Wentz Financial Group is bringing back its Economic and Market Outlook Seminars the beginning of September! Join us as we recap the first half of the year, explain how we got to where we are today, as well as give our expectation and forecast on the economic and market environment and how that will affect portfolios in the challenging months ahead. We will have three seminar times, one during the lunch hour and the other two in the evening. Please RSVP by responding to this email or by calling the office at 330-650-2700. Seat are limited for each event and will be on a first come first served basis. A buffet style meal will be served approximately 30 minutes before each event.

Career Development Day

Thursday, December 22, 2022 – All Day

Do you know someone in high school or college looking to get real life work experience from the finance industry? Wentz Financial Group will be hosting its 2nd Career Development Day at our office on December 22nd. The day will not only be for those looking to get a first look into financial services field but is open to any student wanting to get their feet in the door of the professional world. Don’t forget to RSVP by responding to this email or calling the office at 330-650-2700.

The Week Ahead

It is a holiday shortened week with bond and stock markets closed Monday for Labor Day. It will be a quieter week on the economic and earnings calendar. On the economic calendar notable data releases include the ISM services index on Tuesday, trade data Wednesday, and jobless claims on Thursday.
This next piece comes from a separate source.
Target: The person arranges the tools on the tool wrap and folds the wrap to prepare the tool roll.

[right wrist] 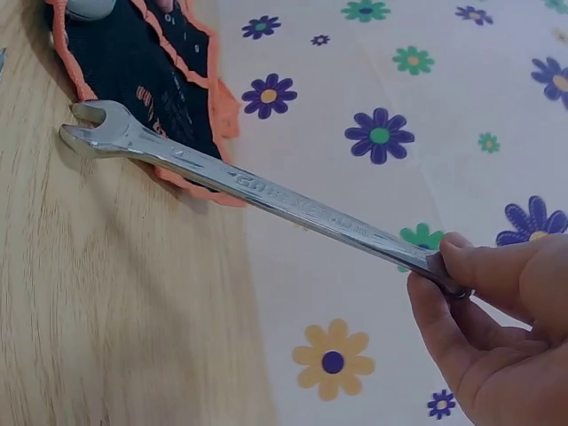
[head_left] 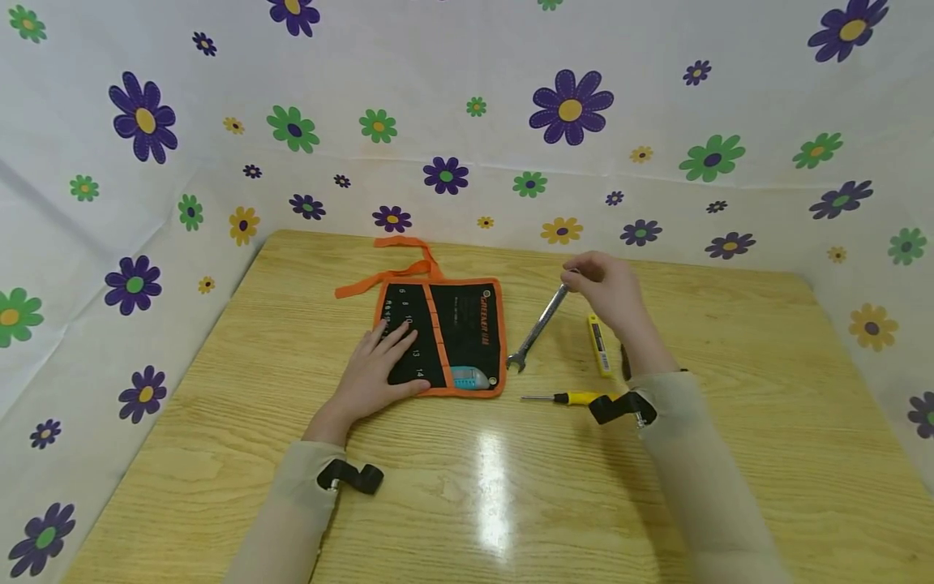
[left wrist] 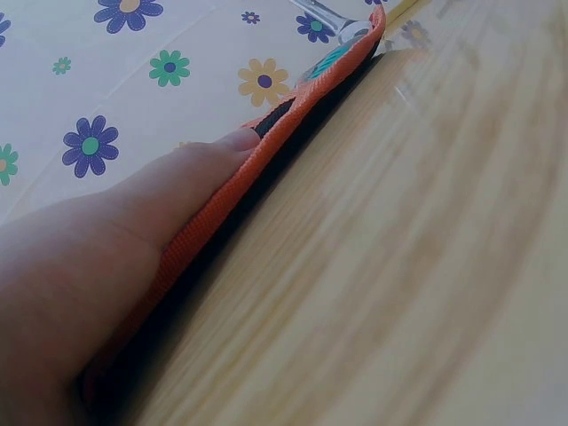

There will be plenty of Fed speak with public appearances from Fed policymakers just about every day this week with the highlight being Jerome Powell’s speech on monetary policy Thursday morning. In other central bank news, there are several central bank policy meetings across the globe. The European Central Bank meets this week with its policy decision on Thursday where the greatest odds are for a 75 basis point increase in its policy rate. The Reserve Bank of Australia and the Bank of Canada meet as well. On the earnings calendar, notable quarterly results will be released from GameStop, Nio, and Academy Sports Outdoors Wednesday, DocuSign on Thursday, and Kroger on Friday. There are many brokerage conferences this week as well and, as we are a little over half way through the third quarter, could include commentary or updated guidance on the current quarter. Meanwhile, Apple will hold its launch event Wednesday where it is expected to unveil its iPhone 14 lineup that is expected to include four new iPhone models.